See also
Intelligent Systems Research Group - PhD Research Projects
PhD research projects are currently available in the following areas. Some projects listed may also be suitable for the MSc by Research – please contact the member of academic staff involved if you are interested in the MSc by Research. Please note that funding opportunities, if available, are advertised on our Funding page.

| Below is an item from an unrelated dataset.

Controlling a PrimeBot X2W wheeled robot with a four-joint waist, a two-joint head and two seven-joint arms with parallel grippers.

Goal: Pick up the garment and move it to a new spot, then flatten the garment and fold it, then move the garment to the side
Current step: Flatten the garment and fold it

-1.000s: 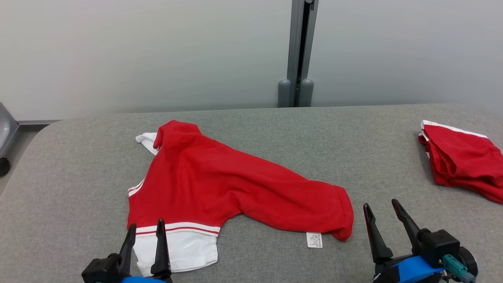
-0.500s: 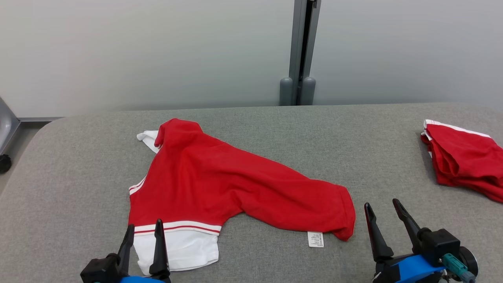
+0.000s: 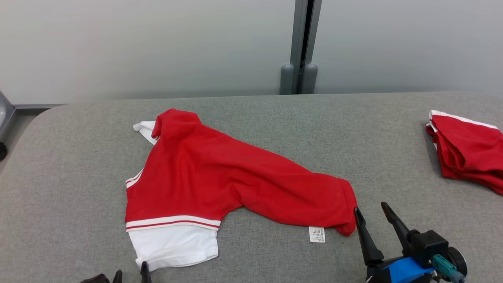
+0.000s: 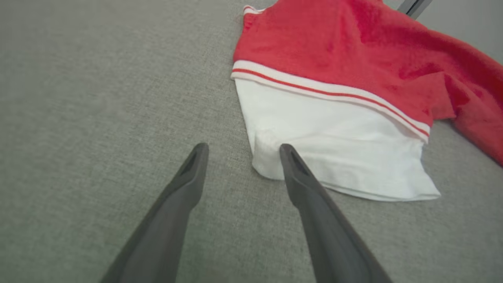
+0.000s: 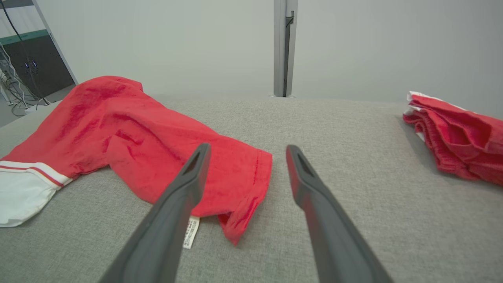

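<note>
The garment is a red shirt with white, red-striped trim, lying crumpled on the grey padded table. A white care label sticks out at its near right edge. My right gripper stands open just right of the garment's lower right corner, its left finger almost at the cloth. In the right wrist view that corner lies between and under the open fingers. My left gripper is low at the frame's bottom, open, its tips just short of the white sleeve, beside its corner.
A second red garment, folded, lies at the table's far right edge. A grey post stands against the pale wall behind. The table's left end is rounded, with floor beyond it.
The head camera has tilted, shifting the scene. My left gripper has dropped toward the bottom edge, off the white sleeve. My right gripper has edged left, closer to the garment's corner.
</note>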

- A new crossover technique in Cartesian Genetic Programming
- Application of CGP to control problems
- Application of CGP to function optimization
- Application of CGP to the object identification in images
- Applying evolutionary techniques to animal species identification
- Augmented video for medical applications
- Automated recognition of vehicle types
- Automatic face description in computational photography and videography
- Automatic recognition of manmade versus artificial sounds using CGP
- Biologically-inspired metamorphic architectures for failure tolerance in flying robots
- Computational neuroscience: neural signal processing & neural computing
- Developmental dynamics for Network-on-Chip systems
- Evolution of music using CGP
- Evolutionary algorithms in the detection of Parkinson's Disease
- Evolutionary mapping of algorithms to arrays of processors
- Hybrid description methods for human faces
- Image analysis of mammograms towards the classification of breast cancer
- Immune-inspired robotic systems
- Investigations into autonomous adaptable hardware
- Low Power Design of FPGA Systems
- Neural-endocrine behaviour based robotics
- Self-regulation of robotic systems using artificial immune systems
- Simulation of complex systems on reconfigurable hardware
- Towards the diagnosis of Alzheimer's disease
- Using evolutionary computation to design the next generation of nano-CMOS systems
A new crossover technique in Cartesian Genetic Programming
Dr Janet Clegg, email: jc@ohm.york.ac.uk
This project would look at testing a new crossover technique in Cartesian Genetic Programming. The new crossover technique has been tested on simple regression problems and has proved extremely successful. It now needs testing on other types of problems; for example circuit design problems. The project would then look at applying the technique to medical diagnosis applications. In particular, the diagnosis of Parkinson's disease and the measurement of body water content. Should this project be successful, it will potentially have a large impact on many people's lives.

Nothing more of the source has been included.